§ Work instruction:
Comb the records below for the string "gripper" and copy each line where it turns up.

+ + + +

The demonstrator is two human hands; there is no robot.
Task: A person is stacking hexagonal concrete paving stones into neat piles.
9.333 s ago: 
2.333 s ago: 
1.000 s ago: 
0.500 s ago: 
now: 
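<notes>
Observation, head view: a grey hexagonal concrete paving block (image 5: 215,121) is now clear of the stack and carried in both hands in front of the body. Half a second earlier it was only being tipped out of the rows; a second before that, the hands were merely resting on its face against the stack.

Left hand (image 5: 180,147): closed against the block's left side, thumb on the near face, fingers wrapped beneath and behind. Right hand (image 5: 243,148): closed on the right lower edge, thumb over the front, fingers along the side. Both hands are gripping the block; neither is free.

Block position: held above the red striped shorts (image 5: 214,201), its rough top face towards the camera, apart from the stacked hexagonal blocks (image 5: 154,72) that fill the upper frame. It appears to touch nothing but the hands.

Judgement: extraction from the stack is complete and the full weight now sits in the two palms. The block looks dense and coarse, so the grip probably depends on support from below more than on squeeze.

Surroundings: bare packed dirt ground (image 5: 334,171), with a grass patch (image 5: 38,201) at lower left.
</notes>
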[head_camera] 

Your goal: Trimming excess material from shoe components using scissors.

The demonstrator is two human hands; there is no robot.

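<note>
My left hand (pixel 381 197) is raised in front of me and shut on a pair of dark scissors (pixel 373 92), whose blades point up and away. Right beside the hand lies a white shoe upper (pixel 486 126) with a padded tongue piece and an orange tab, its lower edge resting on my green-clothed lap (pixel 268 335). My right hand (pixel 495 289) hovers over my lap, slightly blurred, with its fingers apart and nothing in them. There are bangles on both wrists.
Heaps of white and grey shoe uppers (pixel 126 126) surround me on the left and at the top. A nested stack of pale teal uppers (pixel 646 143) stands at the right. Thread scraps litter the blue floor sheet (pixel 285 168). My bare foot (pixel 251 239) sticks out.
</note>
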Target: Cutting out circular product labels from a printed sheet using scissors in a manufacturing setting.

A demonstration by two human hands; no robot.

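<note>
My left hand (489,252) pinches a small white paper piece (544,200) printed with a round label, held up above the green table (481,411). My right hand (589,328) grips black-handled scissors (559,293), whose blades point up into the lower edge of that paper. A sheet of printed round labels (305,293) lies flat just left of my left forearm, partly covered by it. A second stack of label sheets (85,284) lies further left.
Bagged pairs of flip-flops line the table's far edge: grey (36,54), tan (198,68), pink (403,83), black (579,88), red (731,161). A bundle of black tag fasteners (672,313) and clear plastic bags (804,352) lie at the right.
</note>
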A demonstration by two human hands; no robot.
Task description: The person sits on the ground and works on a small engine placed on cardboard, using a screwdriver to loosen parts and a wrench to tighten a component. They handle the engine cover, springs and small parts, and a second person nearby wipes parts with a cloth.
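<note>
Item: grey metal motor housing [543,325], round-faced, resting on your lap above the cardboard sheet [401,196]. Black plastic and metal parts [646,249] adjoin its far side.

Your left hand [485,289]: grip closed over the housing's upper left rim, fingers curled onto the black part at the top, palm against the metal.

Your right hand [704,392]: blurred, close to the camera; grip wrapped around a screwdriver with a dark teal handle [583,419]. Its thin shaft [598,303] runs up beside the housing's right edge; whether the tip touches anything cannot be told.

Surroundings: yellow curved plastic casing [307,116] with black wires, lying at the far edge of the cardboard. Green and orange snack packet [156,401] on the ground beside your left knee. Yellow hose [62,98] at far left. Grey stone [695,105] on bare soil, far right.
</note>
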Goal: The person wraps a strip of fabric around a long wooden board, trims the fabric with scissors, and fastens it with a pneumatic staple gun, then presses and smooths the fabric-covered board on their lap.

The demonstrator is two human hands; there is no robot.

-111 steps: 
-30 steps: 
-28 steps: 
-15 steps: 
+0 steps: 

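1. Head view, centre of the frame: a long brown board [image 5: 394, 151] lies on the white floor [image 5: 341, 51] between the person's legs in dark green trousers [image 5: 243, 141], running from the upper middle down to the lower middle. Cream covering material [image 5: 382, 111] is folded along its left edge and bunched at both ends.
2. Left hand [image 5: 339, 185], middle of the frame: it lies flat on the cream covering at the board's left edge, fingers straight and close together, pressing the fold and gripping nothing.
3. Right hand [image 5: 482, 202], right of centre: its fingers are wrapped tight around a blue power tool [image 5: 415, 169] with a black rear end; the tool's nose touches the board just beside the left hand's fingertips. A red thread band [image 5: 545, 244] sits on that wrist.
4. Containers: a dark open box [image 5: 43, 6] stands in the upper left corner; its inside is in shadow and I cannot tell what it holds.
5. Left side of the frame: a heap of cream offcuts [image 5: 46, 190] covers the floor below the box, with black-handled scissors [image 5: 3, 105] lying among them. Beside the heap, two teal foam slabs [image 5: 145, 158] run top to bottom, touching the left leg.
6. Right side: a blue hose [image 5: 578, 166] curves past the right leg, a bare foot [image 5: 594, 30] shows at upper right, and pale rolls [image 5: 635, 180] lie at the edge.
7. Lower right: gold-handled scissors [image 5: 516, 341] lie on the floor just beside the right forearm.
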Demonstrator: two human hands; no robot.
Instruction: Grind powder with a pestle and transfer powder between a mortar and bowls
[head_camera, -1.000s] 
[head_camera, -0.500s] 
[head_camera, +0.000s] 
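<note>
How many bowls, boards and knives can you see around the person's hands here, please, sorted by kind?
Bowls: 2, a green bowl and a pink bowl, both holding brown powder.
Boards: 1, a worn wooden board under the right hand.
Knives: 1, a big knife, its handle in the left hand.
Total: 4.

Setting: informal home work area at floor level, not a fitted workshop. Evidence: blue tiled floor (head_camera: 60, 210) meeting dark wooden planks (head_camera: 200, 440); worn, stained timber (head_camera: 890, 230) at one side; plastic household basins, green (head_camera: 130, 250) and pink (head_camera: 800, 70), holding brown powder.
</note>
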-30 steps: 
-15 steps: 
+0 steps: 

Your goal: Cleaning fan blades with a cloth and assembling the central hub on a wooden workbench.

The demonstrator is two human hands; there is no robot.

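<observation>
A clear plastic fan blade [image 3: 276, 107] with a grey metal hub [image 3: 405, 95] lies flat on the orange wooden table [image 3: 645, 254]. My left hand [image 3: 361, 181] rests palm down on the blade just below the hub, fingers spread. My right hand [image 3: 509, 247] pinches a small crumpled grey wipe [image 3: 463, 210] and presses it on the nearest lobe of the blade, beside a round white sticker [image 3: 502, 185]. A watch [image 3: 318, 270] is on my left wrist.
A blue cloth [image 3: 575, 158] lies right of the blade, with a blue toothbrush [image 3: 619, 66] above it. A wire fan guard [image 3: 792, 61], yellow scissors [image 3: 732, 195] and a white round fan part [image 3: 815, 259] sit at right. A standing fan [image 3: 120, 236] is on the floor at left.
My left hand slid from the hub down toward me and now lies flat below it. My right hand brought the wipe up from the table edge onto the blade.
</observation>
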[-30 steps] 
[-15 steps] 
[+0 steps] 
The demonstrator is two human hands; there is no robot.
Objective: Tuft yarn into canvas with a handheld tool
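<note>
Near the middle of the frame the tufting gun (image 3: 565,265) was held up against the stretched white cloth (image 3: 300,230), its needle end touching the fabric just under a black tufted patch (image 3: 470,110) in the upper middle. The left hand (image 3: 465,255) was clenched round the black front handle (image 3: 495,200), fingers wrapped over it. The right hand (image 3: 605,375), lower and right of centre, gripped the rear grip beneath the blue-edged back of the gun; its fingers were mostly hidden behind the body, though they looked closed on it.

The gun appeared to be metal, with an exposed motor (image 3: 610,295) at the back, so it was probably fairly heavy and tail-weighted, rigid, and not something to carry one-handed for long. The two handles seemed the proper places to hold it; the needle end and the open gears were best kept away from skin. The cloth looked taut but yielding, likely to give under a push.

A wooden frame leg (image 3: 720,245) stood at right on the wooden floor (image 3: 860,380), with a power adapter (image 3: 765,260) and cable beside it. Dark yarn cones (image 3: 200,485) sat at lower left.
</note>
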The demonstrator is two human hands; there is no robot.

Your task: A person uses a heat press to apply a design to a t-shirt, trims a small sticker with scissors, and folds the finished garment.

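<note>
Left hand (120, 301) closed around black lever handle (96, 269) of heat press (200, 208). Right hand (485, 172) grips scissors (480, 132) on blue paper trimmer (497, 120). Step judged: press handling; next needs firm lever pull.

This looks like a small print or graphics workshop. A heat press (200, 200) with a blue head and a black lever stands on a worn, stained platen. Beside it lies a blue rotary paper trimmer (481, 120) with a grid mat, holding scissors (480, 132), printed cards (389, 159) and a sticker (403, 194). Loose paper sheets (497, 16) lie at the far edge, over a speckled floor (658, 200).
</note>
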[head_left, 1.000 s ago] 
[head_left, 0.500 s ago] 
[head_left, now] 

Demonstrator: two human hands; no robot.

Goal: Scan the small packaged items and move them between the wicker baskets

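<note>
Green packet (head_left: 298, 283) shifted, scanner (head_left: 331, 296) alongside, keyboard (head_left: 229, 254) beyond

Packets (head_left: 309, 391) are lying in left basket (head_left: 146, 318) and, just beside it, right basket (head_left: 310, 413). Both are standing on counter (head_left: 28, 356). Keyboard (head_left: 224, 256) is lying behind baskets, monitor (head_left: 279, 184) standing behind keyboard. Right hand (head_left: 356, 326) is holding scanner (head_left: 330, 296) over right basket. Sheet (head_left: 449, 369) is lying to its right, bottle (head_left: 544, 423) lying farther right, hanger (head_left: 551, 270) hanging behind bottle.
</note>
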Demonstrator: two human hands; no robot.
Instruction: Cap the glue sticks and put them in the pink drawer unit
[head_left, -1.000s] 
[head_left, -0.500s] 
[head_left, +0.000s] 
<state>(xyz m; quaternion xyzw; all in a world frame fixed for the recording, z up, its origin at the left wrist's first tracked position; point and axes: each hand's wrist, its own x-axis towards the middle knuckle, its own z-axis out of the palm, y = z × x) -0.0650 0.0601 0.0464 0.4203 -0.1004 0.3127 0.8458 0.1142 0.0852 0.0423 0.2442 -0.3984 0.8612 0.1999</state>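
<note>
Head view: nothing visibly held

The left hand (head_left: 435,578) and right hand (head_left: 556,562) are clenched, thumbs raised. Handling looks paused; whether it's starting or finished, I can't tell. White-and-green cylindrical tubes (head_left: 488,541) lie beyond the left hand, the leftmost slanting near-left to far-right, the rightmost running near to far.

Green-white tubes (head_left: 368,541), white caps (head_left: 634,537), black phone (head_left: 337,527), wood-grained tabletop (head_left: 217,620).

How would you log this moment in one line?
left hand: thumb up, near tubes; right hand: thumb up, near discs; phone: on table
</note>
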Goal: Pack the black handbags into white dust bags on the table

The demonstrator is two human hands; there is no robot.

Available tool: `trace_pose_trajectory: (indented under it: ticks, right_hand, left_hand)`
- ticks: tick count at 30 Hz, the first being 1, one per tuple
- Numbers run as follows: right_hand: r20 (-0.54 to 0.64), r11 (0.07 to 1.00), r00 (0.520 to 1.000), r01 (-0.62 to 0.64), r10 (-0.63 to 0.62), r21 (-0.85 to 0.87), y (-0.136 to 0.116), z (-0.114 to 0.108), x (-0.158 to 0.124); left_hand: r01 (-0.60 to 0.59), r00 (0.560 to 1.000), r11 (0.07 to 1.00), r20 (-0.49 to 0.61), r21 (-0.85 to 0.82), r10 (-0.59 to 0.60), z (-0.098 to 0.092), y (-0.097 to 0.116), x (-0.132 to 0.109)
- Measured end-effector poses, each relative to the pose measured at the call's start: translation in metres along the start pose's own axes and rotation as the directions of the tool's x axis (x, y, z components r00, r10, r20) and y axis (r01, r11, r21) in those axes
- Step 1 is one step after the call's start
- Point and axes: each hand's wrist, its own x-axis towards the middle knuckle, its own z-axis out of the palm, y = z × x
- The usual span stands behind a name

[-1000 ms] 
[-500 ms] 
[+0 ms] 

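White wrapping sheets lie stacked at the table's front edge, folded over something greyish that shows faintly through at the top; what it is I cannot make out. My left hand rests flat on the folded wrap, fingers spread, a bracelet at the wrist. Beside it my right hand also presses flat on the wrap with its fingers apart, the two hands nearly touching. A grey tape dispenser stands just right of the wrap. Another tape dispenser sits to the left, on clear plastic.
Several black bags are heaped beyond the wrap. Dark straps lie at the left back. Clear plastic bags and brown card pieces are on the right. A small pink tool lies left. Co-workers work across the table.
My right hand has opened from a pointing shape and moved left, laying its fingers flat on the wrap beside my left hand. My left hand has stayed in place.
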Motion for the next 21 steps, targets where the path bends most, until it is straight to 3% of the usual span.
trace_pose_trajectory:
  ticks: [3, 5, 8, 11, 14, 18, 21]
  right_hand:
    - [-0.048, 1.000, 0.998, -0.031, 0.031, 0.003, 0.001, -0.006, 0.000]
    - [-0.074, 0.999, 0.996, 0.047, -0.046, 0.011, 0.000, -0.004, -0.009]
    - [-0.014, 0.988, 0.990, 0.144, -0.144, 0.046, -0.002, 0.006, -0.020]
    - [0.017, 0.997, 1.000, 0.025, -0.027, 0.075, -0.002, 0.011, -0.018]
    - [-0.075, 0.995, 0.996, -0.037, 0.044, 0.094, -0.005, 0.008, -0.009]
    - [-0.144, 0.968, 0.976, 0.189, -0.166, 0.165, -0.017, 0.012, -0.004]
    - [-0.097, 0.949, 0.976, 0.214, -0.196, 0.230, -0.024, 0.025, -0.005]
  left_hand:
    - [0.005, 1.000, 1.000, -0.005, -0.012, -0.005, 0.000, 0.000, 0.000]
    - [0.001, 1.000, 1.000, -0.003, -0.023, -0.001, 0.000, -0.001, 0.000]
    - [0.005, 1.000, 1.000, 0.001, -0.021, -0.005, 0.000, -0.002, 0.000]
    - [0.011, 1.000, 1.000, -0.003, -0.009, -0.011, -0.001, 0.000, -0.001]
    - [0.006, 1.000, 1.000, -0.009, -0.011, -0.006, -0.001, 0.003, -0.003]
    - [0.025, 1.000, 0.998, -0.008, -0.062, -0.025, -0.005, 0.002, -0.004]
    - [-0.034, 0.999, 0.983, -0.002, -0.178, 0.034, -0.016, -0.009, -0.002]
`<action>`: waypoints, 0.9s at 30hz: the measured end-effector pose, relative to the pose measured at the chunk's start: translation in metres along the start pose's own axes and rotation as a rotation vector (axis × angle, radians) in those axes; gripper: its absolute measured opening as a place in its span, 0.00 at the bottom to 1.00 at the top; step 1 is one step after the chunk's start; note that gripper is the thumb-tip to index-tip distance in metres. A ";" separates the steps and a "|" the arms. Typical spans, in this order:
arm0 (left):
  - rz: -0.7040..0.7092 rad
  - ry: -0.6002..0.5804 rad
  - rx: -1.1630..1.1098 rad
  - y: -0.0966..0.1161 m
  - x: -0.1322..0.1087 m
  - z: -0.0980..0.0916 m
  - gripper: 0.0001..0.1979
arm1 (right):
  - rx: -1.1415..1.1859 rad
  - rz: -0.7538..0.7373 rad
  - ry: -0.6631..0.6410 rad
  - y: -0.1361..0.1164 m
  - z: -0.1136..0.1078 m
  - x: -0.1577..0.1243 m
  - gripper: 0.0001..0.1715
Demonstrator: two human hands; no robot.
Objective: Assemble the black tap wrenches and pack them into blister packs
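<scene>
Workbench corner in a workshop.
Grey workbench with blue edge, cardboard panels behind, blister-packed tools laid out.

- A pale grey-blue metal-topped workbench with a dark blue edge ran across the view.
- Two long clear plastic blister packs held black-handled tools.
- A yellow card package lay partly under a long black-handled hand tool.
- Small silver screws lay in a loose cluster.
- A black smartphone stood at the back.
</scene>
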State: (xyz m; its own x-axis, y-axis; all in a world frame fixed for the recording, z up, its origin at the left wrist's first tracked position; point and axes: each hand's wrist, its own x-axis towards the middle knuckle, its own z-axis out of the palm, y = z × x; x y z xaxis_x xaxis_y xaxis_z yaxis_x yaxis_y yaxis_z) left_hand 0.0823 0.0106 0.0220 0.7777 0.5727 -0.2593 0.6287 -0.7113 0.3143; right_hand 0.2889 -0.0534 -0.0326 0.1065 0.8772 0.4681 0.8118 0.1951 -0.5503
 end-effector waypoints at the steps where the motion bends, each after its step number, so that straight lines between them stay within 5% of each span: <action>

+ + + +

§ Result:
`<action>`: waypoints, 0.9s at 30hz: the measured end-effector pose, relative to the pose measured at the chunk's start: translation in metres along the start pose's own axes and rotation as a rotation vector (axis × angle, radians) in those axes; gripper: its absolute measured opening as a place in its span, 0.00 at the bottom to 1.00 at the top; step 1 is one step after the chunk's start; note that gripper is the thumb-tip to index-tip distance in metres. A ";" separates the steps and a "|" the arms. Typical spans, in this order:
  - gripper: 0.0001..0.1979
  - gripper: 0.0001..0.1715

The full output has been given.